We thank the referee for the constructive feedback aimed at improving the rigor of our manuscript. We address each major comment below and will revise the manuscript to incorporate quantitative data, controls, and stability assessments where feasible.

read point-by-point responses
  1. Referee: [Abstract / Photophysical studies] Abstract and Results (photophysical studies): the claim of 'efficient energy transfer between UCNPs and RB, leading to singlet oxygen (¹O₂) generation in vitro' is presented without any quantitative metrics (e.g., ¹O₂ quantum yield, luminescence quenching percentages, or comparison to free RB or bare UCNPs), controls for direct RB excitation, or statistical analysis, preventing evaluation of whether the observed effect supports the central aPDT claim.

    Authors: We agree that quantitative metrics are needed to substantiate the photophysical claims.

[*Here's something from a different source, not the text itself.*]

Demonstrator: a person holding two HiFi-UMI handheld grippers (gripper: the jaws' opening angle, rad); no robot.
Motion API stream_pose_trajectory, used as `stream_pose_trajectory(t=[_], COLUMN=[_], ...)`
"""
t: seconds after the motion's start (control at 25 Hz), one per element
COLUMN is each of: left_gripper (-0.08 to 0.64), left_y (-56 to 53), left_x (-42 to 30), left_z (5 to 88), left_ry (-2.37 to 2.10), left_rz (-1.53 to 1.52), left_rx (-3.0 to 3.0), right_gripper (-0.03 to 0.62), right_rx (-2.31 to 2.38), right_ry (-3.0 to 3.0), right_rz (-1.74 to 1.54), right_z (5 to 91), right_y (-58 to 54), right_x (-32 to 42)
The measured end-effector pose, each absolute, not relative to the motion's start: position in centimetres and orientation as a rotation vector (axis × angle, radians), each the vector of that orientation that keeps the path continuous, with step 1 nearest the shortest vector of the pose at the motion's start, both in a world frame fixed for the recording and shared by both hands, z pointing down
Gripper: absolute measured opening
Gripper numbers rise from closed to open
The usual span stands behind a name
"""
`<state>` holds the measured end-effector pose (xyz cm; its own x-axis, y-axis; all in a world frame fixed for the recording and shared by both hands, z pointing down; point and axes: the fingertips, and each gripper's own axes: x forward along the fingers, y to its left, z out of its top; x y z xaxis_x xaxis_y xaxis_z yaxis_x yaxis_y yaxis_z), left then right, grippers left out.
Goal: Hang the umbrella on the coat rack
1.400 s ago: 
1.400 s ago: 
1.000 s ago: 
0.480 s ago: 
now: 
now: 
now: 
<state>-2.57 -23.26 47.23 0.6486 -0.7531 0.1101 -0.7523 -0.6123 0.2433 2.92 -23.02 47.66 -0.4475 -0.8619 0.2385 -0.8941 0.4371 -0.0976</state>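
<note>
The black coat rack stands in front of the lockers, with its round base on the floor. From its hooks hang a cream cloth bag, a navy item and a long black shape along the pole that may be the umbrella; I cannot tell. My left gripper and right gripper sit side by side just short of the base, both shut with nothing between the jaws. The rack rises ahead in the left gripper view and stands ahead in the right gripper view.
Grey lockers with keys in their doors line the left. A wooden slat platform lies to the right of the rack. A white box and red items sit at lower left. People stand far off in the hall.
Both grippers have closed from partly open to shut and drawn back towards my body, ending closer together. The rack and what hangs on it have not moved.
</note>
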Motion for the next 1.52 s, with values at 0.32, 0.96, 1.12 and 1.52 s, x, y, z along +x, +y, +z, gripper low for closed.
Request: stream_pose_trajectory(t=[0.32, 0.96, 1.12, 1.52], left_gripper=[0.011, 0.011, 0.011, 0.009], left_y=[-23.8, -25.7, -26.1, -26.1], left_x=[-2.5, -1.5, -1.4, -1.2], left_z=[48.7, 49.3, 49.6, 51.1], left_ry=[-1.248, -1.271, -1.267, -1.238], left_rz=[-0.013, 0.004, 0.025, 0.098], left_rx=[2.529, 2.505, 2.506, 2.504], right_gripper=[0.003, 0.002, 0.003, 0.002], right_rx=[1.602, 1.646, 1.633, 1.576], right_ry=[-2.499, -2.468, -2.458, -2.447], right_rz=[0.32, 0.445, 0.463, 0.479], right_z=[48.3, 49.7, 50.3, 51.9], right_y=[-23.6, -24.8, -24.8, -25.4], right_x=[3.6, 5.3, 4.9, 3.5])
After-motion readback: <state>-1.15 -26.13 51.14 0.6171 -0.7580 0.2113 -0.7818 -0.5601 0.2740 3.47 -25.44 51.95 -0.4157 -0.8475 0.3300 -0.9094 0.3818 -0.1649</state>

In the revised manuscript we will add singlet oxygen quantum yield values, luminescence quenching percentages with comparisons to free RB and bare UCNPs, explicit controls for direct RB excitation at 980 nm, and statistical analysis of the data. revision: yes

  2. Referee: [Abstract / Antibacterial studies] Abstract and Results (antibacterial studies): 'significant photo-bactericidal efficacy upon NIR irradiation' is stated without colony-forming unit reduction values, dose-response data, dark controls, light-only controls, or replicate numbers, rendering the MRSA-killing result impossible to interpret as evidence for therapeutic potential.

    Authors: We acknowledge the absence of numerical effect sizes and controls in the current version. The revised manuscript will include specific CFU reduction percentages with error bars, dose-response information, descriptions of dark and light-only controls, and the number of biological replicates to allow proper evaluation of the antibacterial efficacy. revision: yes

  3. Referee: [Introduction / Results] Introduction and Results: the motivation emphasizes that bare NIR PSs suffer from 'poor stability in vivo' and that UCNP coating is intended to mitigate this, yet no data are provided on RB-UCNP stability in physiological media (zeta potential, hydrodynamic diameter in PBS/serum, luminescence retention after 24 h at 37 °C, or RB desorption), which directly undermines the applicability claim for soft-tissue and orthopaedic infections.

    Authors: The referee is correct that stability data are required to support the in vivo applicability claims. We will add measurements of zeta potential, hydrodynamic diameter in PBS and serum, and RB retention after 24 h incubation at 37 °C in the revised Results section. revision: yes

Circularity Check

0 steps flagged

No circularity: purely experimental observations with no derivations or fitted parameters

full rationale

The paper reports synthesis of LaF3:Er3+,Yb3+ UCNPs, RB coating, characterization (crystalline structure, size, functionalization), photophysical measurements of energy transfer and 1O2 generation, and antibacterial efficacy against MRSA under NIR. No equations, models, parameters fitted to data, or derivation chains appear. Claims rest on direct experimental results rather than any self-referential construction. No load-bearing self-citations or ansatzes are invoked. This is the normal case of an experimental materials paper with score 0.

Axiom & Free-Parameter Ledger

0 free parameters · 1 axioms · 0 invented entities

The central claim rests on standard domain assumptions in nanoparticle synthesis and photochemistry with no free parameters, no invented entities, and no ad-hoc axioms beyond routine experimental expectations.

axioms (1)
  • domain assumption Hydrothermal synthesis yields crystalline LaF3:Er3+,Yb3+ nanoparticles capable of upconversion
    Invoked when describing particle preparation and subsequent photophysical performance.